A economia local encontrou na piscicultura do Castanhão um de seus principais alicerces. A produção de tilápias em cativeiro na região já figurou entre as mais expressivas de todo o Nordeste. Embora os períodos de seca mais recentes tenham impactado o volume de água do reservatório e, por conseguinte, trazido novos desafios para o setor, a atividade pesqueira ainda se mantém como uma relevante base econômica.
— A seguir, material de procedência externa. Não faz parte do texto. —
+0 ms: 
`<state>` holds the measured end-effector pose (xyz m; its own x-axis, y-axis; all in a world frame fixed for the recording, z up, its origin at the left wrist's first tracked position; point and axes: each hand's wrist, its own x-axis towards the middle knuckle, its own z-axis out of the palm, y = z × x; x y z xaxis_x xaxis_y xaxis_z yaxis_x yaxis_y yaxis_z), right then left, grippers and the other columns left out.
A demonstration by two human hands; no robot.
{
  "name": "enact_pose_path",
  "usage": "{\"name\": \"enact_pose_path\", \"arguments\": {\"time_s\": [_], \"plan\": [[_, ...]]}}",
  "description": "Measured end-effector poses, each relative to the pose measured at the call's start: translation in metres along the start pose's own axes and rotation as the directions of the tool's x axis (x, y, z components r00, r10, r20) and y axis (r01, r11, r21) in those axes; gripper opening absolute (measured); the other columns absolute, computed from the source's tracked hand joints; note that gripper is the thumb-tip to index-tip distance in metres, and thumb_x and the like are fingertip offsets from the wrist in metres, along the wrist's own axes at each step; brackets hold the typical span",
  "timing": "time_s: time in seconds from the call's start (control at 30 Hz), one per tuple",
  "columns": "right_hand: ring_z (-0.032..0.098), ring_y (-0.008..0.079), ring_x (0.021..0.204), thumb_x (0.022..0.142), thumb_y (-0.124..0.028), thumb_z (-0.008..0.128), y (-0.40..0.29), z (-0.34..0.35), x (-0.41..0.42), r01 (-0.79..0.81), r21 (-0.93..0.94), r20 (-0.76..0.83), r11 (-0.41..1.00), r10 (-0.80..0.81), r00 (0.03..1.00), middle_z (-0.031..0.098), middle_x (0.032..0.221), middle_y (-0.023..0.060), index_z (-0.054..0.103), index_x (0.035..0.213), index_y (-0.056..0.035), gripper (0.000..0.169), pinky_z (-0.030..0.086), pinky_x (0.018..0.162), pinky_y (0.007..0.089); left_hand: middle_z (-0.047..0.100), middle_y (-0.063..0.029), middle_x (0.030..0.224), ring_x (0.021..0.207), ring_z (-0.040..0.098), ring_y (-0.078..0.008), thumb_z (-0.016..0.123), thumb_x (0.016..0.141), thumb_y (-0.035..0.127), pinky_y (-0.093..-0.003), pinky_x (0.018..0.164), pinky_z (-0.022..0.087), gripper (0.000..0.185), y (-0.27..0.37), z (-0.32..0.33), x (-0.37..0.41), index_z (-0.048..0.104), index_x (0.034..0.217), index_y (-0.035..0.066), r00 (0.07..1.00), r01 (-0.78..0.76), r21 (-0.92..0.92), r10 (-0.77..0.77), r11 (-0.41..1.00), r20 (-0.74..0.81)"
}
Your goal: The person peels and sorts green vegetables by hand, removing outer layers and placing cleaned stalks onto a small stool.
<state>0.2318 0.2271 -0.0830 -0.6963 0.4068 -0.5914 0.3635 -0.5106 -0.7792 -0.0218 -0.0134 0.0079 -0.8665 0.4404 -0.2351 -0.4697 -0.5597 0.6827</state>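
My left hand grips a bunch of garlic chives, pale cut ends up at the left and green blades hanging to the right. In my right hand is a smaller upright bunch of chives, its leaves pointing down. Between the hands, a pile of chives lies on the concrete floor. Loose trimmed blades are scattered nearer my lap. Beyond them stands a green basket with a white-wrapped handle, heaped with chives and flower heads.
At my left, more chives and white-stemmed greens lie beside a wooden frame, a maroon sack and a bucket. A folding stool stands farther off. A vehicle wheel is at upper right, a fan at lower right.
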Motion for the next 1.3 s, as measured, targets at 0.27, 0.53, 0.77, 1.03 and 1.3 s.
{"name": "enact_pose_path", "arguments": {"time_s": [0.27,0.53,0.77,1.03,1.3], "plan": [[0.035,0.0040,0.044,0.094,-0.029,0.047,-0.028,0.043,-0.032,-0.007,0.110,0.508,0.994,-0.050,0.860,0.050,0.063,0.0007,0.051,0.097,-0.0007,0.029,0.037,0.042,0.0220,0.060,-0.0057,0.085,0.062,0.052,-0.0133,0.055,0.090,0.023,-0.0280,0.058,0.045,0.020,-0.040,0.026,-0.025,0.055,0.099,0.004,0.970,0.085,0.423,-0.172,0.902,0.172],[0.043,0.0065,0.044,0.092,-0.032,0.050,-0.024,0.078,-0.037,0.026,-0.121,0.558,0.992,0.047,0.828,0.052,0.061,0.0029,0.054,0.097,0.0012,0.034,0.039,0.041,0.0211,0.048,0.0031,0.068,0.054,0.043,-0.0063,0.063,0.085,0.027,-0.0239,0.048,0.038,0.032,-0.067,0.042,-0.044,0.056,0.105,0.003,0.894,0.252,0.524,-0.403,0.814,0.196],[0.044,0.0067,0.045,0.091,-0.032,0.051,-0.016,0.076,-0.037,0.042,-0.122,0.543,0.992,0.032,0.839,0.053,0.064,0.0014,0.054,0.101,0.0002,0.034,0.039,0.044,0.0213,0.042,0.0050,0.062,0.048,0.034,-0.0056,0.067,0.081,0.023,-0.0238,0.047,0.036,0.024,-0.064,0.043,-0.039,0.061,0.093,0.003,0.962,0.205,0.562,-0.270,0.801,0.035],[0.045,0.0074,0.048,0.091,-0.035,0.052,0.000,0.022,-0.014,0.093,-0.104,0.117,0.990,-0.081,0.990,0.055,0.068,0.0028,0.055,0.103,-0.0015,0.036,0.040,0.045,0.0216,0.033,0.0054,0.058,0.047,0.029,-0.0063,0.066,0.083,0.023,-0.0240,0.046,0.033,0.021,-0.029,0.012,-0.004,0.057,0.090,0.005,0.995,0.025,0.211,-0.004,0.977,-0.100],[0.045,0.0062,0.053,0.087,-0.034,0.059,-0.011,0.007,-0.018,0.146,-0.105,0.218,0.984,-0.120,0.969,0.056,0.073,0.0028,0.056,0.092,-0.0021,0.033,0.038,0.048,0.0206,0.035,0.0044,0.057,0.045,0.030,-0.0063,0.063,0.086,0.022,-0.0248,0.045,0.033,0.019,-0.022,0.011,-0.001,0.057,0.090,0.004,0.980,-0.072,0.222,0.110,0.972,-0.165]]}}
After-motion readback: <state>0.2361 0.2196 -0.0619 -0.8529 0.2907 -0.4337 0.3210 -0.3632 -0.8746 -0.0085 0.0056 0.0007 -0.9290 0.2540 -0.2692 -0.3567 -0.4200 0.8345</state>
O comércio local atende tanto aos residentes fixos quanto aos pescadores que circulam pelo Vale do Jaguaribe.
Para aqueles que se interessam pela história de localidades que cederam espaço ao progresso, este vídeo do canal Diário do Nordeste, que conta com mais de 645 mil inscritos, narra a comovente trajetória de Jaguaribara, no Ceará — a cidade que foi inundada para permitir a construção do Castanhão, o maior açude do Brasil:
Como chegar a Jaguaribara?
O município está localizado a 225 quilômetros de Fortaleza, com acesso principal pela rodovia BR-116. O percurso de carro tem duração estimada de três horas. Linhas de ônibus intermunicipais partem do Terminal Rodoviário de Fortaleza e realizam parada no município de Jaguaribe, de onde é possível prosseguir utilizando opções de transporte local. Não há aeroporto em Jaguaribara; a estrutura mais próxima é o Aeroporto de Juazeiro do Norte, situado a aproximadamente 200 quilômetros de distância.
Conheça a cidade que o sertão engoliu e o povo reconstruiu
Jaguaribara carrega consigo uma narrativa que nenhuma outra cidade cearense pode reproduzir. Foi demolida, teve sua área original submersa e foi reerguida a 50 quilômetros de distância, com ruas cujo traçado foi definido pelos próprios moradores. O Castanhão passou a garantir o fornecimento de água para milhões de pessoas, mas para isso levou consigo uma cidade inteira.